## Exercise brief
Would you please return every line from the listing that contains the word "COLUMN"?
----
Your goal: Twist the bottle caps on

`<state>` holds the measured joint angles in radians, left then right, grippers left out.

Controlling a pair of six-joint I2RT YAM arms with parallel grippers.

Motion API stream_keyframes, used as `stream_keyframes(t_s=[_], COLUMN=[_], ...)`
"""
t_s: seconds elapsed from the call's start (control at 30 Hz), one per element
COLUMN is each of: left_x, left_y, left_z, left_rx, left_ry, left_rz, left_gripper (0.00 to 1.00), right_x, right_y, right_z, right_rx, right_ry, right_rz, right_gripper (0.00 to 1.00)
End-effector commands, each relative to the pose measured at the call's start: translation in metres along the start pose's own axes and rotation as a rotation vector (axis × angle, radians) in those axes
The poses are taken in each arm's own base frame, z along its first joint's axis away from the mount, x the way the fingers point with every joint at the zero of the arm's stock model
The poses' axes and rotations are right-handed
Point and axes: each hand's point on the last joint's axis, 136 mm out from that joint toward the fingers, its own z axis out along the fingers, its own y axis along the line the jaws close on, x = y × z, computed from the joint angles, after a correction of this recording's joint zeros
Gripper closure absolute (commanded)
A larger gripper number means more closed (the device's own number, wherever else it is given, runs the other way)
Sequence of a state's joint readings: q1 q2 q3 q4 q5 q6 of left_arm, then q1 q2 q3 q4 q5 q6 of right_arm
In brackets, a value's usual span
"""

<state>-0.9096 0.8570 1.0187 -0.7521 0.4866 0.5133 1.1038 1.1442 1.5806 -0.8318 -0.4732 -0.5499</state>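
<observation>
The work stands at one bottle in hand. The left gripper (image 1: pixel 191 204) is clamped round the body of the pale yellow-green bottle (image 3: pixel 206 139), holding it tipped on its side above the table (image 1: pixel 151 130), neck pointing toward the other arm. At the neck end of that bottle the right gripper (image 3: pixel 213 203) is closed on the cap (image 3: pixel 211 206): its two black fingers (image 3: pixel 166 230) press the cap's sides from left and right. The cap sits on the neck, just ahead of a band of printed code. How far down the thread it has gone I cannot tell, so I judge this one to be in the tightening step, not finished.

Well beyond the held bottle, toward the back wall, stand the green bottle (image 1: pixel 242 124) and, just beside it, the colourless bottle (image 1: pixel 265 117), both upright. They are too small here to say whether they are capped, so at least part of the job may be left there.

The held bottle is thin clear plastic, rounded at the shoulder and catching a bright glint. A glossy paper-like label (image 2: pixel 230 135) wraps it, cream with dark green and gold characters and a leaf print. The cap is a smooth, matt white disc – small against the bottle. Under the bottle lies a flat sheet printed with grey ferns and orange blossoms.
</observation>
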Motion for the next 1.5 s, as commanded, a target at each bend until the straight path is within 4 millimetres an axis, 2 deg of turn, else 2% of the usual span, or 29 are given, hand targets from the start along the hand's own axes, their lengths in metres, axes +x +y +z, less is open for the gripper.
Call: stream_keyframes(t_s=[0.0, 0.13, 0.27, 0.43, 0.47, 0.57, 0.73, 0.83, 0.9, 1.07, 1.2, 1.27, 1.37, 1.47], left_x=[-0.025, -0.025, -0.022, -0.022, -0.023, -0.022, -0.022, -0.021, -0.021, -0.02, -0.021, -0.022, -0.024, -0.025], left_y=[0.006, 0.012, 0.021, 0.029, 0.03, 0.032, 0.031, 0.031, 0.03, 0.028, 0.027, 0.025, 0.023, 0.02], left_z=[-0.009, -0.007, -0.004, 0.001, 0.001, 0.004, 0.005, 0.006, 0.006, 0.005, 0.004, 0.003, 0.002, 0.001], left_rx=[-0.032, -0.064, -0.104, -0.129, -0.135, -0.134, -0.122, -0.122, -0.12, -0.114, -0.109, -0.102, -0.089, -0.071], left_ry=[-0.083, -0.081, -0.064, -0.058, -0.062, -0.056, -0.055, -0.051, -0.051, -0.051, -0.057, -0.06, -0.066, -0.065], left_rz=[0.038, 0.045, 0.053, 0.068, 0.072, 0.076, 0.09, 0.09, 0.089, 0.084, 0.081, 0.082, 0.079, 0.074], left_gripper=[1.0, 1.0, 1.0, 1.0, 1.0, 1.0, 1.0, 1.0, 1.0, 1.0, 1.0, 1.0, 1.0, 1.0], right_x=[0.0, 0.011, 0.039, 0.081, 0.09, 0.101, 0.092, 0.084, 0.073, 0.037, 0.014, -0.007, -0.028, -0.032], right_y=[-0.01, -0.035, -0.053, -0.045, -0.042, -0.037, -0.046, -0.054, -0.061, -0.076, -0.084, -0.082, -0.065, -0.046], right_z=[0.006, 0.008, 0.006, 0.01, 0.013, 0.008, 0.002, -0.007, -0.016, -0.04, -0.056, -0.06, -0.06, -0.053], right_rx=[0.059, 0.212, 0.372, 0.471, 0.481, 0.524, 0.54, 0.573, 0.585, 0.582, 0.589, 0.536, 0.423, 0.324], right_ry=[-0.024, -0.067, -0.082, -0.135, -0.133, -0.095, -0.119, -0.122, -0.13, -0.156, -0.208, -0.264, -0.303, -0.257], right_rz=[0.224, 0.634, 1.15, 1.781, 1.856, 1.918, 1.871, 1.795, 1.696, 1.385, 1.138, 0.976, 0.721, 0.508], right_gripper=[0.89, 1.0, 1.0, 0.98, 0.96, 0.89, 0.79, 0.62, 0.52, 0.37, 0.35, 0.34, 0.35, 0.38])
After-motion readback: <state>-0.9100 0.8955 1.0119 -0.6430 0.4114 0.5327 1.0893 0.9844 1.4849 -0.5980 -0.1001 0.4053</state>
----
## Exercise solution
Motion API stream_keyframes, used as `stream_keyframes(t_s=[_], COLUMN=[_], ...)`
COLUMN is each of: left_x, left_y, left_z, left_rx, left_ry, left_rz, left_gripper (0.00 to 1.00), right_x, right_y, right_z, right_rx, right_ry, right_rz, right_gripper (0.00 to 1.00)

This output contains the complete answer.